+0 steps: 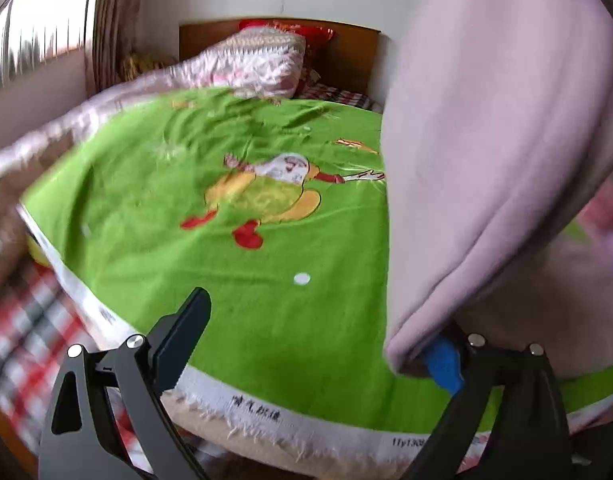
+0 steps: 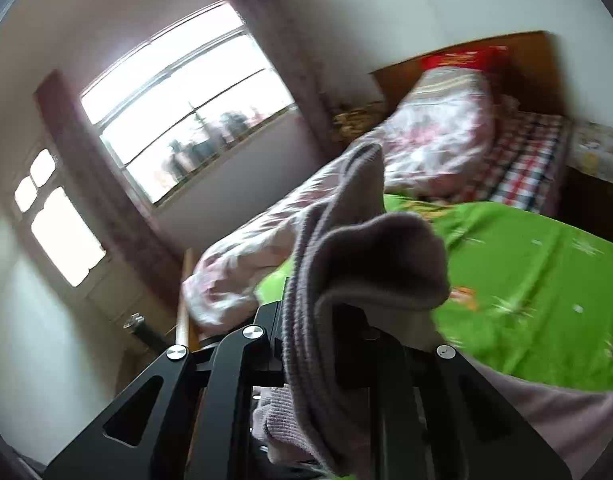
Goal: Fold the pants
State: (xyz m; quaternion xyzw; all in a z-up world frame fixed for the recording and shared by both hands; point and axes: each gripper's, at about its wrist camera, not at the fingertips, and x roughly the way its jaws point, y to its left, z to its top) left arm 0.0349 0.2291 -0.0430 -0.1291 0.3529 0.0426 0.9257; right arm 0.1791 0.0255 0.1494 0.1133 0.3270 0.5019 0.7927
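The folding seems hardly begun: the right gripper [image 2: 330, 320] is clenched on the ribbed hem of the pink pants [image 1: 486, 152], which hang above the green blanket [image 1: 226, 260], while the left gripper [image 1: 306, 340] stands released, perhaps touching their lower edge.

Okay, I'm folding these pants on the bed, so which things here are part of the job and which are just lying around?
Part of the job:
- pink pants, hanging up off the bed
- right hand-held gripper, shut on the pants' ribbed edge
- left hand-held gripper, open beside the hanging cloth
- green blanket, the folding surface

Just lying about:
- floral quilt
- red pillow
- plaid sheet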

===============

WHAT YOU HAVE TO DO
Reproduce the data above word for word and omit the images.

SOLUTION TO THE EXERCISE
+0 steps: 
+0 steps: 
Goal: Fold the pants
State: (xyz m; quaternion xyzw; all in a z-up world frame fixed for the recording and shared by both hands; point and axes: each gripper's, at about its wrist camera, not at the fingertips, and x roughly the way its jaws point, y to its left, z to its top) left arm 0.0349 0.2291 -0.0430 -0.1291 0.3529 0.0426 0.9257; right arm 0.1791 0.0255 0.1494 0.1133 0.3270 0.5019 0.7927
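The folding seems hardly begun: the right gripper [image 2: 330, 320] is clenched on the ribbed hem of the pink pants [image 1: 486, 152], which hang above the green blanket [image 1: 226, 260], while the left gripper [image 1: 306, 340] stands released, perhaps touching their lower edge.

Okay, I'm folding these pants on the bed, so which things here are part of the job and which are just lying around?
Part of the job:
- pink pants, hanging up off the bed
- right hand-held gripper, shut on the pants' ribbed edge
- left hand-held gripper, open beside the hanging cloth
- green blanket, the folding surface

Just lying about:
- floral quilt
- red pillow
- plaid sheet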

That completes the output.